▶ WHAT YOU ARE ASKED TO DO: Below are records; reproduce exactly the lines from the first through the one containing "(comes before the".

[Saved data entries]
BEGIN

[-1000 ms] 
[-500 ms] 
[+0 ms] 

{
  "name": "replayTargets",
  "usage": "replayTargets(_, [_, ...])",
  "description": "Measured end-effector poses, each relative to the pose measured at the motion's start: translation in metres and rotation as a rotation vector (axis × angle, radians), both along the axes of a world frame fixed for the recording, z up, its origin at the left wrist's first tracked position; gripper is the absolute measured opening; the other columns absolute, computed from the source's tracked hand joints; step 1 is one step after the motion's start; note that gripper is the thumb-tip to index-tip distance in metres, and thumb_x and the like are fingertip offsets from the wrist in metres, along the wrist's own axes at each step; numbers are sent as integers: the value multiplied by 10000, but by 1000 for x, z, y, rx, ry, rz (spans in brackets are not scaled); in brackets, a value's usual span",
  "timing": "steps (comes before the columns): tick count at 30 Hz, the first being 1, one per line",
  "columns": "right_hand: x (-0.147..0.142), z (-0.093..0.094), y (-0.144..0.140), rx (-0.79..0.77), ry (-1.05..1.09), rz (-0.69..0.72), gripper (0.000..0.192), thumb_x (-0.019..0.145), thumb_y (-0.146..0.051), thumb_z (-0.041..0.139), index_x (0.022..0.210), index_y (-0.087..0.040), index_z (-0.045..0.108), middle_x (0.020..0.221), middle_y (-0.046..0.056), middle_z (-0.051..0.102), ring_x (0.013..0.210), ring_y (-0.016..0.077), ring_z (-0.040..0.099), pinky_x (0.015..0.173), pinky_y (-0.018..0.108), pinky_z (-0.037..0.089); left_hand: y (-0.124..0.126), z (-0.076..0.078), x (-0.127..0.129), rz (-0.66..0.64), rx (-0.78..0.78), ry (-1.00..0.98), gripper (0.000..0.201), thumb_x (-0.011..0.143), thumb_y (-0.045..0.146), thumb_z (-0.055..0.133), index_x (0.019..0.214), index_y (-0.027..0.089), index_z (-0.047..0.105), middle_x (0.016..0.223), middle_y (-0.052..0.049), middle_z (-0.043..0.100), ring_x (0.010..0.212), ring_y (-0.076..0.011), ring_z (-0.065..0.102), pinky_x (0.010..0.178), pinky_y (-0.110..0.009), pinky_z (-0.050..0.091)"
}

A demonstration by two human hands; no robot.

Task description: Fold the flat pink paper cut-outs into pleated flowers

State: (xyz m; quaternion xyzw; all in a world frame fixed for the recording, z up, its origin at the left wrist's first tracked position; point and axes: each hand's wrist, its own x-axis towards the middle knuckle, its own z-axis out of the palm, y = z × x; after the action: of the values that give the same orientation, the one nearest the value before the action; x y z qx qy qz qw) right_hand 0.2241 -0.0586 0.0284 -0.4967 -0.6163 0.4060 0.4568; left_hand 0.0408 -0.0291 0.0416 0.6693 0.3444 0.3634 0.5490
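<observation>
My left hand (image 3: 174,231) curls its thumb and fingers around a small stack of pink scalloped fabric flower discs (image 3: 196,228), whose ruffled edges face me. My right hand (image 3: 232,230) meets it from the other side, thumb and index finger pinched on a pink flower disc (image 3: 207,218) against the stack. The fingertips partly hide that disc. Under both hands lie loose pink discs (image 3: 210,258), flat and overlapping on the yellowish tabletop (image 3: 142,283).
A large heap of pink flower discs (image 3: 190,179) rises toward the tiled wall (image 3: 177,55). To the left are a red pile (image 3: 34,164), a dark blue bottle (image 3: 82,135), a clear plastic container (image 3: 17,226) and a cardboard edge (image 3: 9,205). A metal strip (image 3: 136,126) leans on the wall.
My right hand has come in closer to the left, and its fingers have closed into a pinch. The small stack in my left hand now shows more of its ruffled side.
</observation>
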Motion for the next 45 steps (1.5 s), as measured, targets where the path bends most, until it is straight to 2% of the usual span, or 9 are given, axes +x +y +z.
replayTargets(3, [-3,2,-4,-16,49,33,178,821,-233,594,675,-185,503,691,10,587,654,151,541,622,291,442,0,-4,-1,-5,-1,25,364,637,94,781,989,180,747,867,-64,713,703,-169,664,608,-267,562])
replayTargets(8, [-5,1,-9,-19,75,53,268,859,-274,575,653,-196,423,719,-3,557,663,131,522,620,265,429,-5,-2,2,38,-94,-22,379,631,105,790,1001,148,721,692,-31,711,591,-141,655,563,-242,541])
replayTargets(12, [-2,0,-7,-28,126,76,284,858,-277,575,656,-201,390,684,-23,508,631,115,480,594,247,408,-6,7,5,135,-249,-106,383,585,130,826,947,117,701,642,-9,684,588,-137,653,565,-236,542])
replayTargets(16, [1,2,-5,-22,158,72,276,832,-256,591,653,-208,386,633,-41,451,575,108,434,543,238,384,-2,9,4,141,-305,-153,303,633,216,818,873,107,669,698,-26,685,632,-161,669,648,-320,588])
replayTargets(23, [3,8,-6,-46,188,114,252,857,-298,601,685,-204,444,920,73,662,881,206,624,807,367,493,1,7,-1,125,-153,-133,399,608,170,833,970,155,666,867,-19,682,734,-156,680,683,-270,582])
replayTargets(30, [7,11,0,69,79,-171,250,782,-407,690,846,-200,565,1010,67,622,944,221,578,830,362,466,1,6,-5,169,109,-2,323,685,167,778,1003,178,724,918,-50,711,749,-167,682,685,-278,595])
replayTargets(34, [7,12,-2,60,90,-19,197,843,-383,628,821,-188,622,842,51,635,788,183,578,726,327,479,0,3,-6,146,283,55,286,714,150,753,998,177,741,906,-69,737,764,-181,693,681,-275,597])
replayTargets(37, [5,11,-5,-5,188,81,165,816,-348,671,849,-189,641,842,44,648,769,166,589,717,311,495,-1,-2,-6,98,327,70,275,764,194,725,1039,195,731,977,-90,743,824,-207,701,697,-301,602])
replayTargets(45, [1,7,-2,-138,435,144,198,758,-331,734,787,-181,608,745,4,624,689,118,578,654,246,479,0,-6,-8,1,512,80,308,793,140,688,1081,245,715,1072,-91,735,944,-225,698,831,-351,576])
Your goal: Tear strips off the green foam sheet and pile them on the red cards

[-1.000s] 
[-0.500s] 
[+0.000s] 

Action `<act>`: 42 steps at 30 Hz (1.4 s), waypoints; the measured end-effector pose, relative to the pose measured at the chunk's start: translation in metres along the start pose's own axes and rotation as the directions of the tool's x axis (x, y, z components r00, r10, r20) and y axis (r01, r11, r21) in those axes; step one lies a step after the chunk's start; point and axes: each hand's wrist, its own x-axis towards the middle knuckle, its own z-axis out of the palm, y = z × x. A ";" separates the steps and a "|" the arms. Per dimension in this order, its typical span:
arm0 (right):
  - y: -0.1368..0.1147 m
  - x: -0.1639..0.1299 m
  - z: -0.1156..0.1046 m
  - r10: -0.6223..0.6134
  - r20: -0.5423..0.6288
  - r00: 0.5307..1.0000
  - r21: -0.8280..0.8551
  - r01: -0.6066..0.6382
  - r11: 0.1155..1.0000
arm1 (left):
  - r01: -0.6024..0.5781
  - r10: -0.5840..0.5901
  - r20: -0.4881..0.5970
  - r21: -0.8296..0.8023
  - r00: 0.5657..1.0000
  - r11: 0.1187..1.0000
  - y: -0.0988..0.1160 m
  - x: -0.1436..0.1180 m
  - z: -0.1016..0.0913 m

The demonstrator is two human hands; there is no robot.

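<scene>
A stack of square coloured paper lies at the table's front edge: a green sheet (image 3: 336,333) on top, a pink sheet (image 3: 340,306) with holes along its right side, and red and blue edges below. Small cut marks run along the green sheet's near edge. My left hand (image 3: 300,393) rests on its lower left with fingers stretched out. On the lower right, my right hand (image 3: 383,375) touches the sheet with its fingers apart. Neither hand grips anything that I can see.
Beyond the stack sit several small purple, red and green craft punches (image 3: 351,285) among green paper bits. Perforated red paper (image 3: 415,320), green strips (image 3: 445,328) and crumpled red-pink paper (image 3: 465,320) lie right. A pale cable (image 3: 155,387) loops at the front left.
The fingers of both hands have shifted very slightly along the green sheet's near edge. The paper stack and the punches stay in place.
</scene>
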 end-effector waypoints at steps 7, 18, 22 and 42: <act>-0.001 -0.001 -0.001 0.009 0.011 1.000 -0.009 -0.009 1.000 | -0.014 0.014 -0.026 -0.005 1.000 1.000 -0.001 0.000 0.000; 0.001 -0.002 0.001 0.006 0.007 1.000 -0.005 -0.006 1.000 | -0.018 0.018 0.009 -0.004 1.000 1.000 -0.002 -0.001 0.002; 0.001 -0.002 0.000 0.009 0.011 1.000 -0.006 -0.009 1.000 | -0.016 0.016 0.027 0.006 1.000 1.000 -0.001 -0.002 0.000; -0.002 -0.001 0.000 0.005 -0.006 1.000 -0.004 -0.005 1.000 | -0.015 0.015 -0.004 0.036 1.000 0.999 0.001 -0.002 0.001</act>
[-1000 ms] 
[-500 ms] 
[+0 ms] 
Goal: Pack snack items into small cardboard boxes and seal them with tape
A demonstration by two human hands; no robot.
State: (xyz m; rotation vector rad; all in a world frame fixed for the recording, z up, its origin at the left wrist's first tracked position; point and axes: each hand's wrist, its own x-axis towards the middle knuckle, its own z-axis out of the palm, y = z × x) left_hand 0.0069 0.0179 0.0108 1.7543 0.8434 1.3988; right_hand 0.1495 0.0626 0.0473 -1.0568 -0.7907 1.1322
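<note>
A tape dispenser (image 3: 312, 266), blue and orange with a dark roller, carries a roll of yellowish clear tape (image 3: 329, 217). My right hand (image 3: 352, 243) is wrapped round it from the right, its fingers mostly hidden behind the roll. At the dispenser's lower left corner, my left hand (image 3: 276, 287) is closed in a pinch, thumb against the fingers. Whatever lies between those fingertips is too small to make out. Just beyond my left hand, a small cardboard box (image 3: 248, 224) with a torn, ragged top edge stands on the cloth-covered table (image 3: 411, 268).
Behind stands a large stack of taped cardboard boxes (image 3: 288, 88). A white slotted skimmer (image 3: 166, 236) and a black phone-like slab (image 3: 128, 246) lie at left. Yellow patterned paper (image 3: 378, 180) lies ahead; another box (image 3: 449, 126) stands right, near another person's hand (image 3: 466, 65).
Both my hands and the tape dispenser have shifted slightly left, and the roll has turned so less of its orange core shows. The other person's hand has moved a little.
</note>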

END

▶ ANSWER SPACE:
[-1000 ms] 
[-500 ms] 
[+0 ms] 

{
  "name": "replayTargets",
  "usage": "replayTargets(_, [_, ...])",
  "description": "Measured end-effector poses, each relative to the pose measured at the motion's start: translation in metres and rotation as a rotation vector (axis × angle, radians), both along the axes of a world frame fixed for the recording, z up, its origin at the left wrist's first tracked position; gripper is the absolute measured opening; the other columns absolute, computed from the source's tracked hand joints; step 1 is one step after the motion's start; note that gripper is the thumb-tip to index-tip distance in metres, and thumb_x and the like are fingertip offsets from the wrist in metres, along the wrist's own axes at each step; numbers are sent as integers: the value multiplied by 10000, but by 1000 for x, z, y, rx, ry, rz (spans in brackets are not scaled); in brackets, a value's usual span",
  "timing": "steps (comes before the columns): tick count at 30 Hz, the first being 1, one per line",

The output is now finished.